===== AVAILABLE DATA

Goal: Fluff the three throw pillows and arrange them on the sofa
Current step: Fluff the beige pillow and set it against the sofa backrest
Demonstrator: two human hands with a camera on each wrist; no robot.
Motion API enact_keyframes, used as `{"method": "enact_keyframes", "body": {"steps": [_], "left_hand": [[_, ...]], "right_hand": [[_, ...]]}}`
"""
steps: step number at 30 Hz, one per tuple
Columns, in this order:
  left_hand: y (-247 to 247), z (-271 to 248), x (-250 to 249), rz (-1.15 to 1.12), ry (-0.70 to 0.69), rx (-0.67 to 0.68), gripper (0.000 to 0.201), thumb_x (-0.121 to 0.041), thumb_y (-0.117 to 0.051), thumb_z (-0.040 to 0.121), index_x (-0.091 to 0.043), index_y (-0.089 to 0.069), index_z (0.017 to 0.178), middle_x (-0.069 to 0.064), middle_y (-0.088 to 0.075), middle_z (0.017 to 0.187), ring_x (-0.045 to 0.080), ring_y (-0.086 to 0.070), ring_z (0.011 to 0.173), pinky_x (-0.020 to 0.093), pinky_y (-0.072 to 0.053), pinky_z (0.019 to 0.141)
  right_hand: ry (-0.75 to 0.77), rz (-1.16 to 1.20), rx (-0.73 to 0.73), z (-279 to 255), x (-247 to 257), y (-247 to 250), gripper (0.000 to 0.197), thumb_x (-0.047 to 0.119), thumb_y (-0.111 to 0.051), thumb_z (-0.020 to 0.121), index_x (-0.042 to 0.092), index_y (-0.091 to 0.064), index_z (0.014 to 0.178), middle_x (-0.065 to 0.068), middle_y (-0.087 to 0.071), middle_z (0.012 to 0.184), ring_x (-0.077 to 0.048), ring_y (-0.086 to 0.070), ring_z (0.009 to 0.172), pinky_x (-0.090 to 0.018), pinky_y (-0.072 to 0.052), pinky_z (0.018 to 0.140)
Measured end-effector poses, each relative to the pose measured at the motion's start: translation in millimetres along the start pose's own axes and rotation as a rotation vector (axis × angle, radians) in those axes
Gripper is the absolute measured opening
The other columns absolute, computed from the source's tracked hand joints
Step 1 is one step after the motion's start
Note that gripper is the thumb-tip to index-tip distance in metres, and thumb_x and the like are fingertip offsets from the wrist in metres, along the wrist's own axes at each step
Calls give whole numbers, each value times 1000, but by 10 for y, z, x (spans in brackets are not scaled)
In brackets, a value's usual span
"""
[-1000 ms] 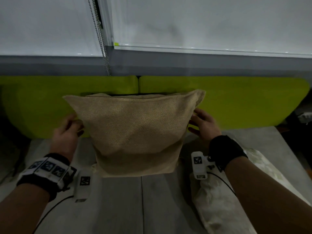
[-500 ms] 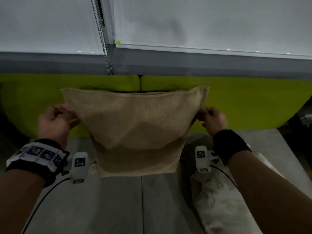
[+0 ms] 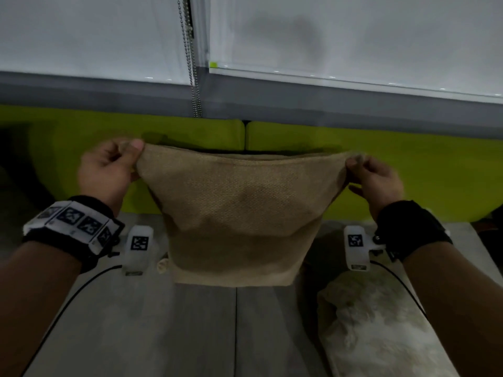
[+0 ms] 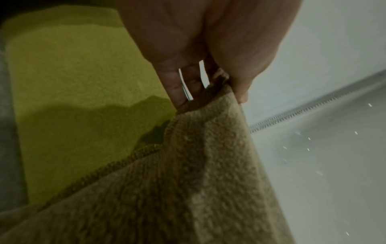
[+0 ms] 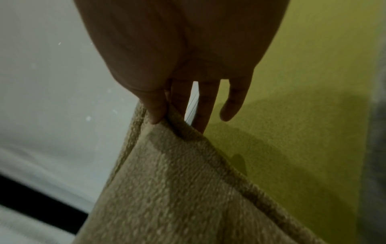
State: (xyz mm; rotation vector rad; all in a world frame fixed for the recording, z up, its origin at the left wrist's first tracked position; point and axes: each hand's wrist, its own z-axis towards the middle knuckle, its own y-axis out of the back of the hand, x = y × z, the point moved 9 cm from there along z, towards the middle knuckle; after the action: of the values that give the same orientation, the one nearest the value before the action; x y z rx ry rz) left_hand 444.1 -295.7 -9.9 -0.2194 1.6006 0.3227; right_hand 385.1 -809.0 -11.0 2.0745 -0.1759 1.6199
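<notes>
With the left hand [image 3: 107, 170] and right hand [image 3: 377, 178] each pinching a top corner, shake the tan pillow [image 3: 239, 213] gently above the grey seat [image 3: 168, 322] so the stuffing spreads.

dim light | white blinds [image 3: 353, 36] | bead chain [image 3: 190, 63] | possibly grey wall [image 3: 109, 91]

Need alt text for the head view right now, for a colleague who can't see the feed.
Two hands hold a tan pillow up by its top corners, the left hand pinching one corner and the right hand the other, before a green sofa back. A pale patterned pillow lies on the grey seat at lower right.
</notes>
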Motion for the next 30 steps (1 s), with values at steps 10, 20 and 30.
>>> {"method": "enact_keyframes", "body": {"steps": [10,20,30], "left_hand": [[-68,-408,-600,526,-595,-155,18,-35,-59,98,-41,-56,115,-8,-58,109,33,-59,105,38,-48,95],[-1371,-1215,212,1262,-724,615,66,-56,-25,102,-26,-21,161,-3,-23,167,23,-23,154,50,-17,125],[-1407,-840,31,1294,-586,688,72,-62,3,97,-32,-12,161,-14,-14,168,8,-13,155,44,-3,126]], "right_hand": [[671,-456,-316,-599,436,-18,36,26,-59,100,8,-62,131,-17,-66,126,-34,-62,117,-47,-48,100],[719,-991,302,-948,18,-1426,69,69,-30,99,41,-21,161,10,-15,172,-21,-6,160,-63,-6,125],[443,-1082,308,-387,253,-1017,60,72,-12,101,52,-22,156,19,-11,170,-15,-3,159,-71,16,115]]}}
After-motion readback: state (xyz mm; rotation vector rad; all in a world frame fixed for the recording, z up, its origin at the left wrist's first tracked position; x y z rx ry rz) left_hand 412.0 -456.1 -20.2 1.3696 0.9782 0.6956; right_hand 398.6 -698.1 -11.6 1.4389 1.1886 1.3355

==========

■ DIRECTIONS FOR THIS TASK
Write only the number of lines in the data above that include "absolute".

■ RESPONSE TO THIS EXERCISE
2